### ABOUT THIS TASK
Write out, from the entries below, exactly the lines that run between the lines holding "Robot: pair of" and "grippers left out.", inclusive, and stop there.

### DATA SECTION

******************************

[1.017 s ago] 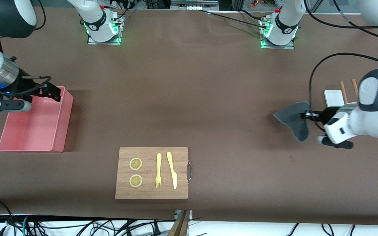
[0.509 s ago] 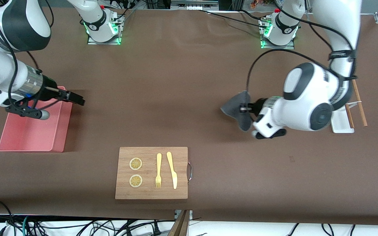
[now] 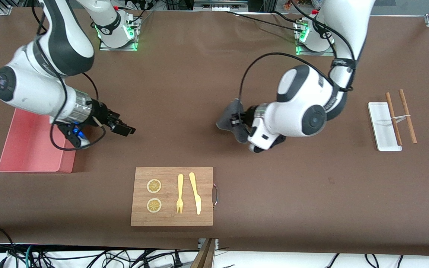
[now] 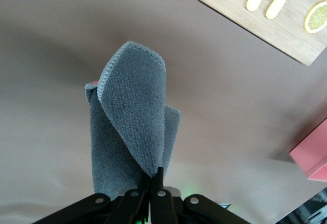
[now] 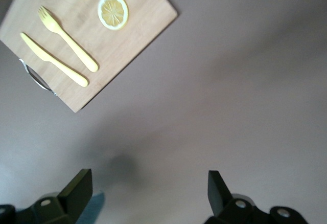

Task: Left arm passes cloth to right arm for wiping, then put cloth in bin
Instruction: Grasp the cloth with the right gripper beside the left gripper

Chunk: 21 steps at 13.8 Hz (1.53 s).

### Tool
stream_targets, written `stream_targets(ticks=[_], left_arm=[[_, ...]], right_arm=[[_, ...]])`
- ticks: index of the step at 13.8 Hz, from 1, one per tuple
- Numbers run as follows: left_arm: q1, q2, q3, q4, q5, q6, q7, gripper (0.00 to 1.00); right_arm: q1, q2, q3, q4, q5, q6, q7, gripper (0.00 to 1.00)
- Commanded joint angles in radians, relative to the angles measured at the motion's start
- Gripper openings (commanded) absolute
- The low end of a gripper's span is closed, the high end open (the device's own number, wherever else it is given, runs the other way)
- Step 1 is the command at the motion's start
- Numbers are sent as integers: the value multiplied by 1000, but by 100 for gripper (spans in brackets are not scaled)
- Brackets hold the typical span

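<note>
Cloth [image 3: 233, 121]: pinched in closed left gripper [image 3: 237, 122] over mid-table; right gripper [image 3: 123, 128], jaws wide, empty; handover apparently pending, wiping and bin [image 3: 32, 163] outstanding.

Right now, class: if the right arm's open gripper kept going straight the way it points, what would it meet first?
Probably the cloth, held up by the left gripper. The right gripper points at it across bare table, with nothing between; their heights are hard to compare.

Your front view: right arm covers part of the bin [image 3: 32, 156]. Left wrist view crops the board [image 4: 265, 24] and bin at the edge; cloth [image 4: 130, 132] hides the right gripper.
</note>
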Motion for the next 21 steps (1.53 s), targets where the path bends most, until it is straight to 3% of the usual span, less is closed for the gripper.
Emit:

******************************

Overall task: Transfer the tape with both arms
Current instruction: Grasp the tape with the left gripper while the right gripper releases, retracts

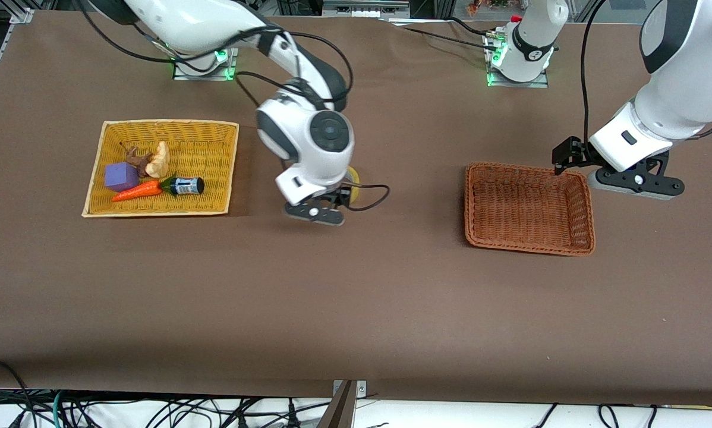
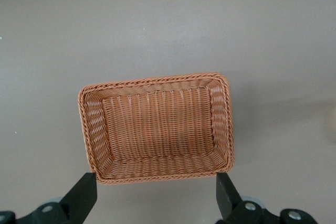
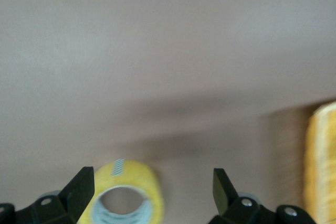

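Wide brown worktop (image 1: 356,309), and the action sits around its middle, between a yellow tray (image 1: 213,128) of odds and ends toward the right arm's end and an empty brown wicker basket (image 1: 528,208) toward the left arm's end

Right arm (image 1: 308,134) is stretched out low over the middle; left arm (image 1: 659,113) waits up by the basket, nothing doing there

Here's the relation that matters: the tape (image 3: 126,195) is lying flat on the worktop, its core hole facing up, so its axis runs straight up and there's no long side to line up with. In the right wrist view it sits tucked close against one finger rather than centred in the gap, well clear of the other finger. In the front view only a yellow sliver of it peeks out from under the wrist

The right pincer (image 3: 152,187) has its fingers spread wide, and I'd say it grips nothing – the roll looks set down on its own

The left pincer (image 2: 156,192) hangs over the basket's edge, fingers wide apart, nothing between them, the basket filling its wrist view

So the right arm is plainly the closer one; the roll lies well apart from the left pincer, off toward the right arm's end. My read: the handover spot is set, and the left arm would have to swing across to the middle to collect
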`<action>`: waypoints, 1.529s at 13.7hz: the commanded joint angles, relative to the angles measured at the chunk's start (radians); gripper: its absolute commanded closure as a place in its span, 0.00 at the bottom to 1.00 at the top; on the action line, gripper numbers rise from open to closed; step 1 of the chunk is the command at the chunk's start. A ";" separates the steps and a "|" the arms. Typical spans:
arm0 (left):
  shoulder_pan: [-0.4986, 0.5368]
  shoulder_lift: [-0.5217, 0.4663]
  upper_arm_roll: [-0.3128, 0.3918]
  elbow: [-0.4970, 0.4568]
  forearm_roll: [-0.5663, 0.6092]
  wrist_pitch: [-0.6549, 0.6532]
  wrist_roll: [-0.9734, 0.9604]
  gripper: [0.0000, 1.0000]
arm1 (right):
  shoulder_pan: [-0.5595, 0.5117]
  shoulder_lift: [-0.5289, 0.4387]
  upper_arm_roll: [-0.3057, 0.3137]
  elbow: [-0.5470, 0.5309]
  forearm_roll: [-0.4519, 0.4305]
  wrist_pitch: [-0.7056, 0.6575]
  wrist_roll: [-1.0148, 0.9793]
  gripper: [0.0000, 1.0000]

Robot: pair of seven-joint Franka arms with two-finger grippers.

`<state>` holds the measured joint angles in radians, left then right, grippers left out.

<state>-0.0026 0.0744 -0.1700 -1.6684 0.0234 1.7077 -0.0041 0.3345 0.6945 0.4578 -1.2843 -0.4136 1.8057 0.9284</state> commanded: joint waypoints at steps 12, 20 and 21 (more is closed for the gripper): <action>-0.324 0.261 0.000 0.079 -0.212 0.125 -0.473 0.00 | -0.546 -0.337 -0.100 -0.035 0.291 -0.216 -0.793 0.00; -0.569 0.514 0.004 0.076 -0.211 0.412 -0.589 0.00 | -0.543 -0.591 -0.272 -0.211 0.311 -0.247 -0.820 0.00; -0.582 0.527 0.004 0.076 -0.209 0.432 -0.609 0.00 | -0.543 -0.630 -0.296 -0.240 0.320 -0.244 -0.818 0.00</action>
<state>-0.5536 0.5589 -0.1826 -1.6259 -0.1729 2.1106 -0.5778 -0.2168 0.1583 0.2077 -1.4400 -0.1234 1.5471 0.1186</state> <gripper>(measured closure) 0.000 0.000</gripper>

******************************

### FINISHED TASK
Robot: pair of seven-joint Franka arms with two-finger grippers.

`<state>` holds the measured joint angles in radians, left then right, grippers left out.

What the answer needed to say has been said.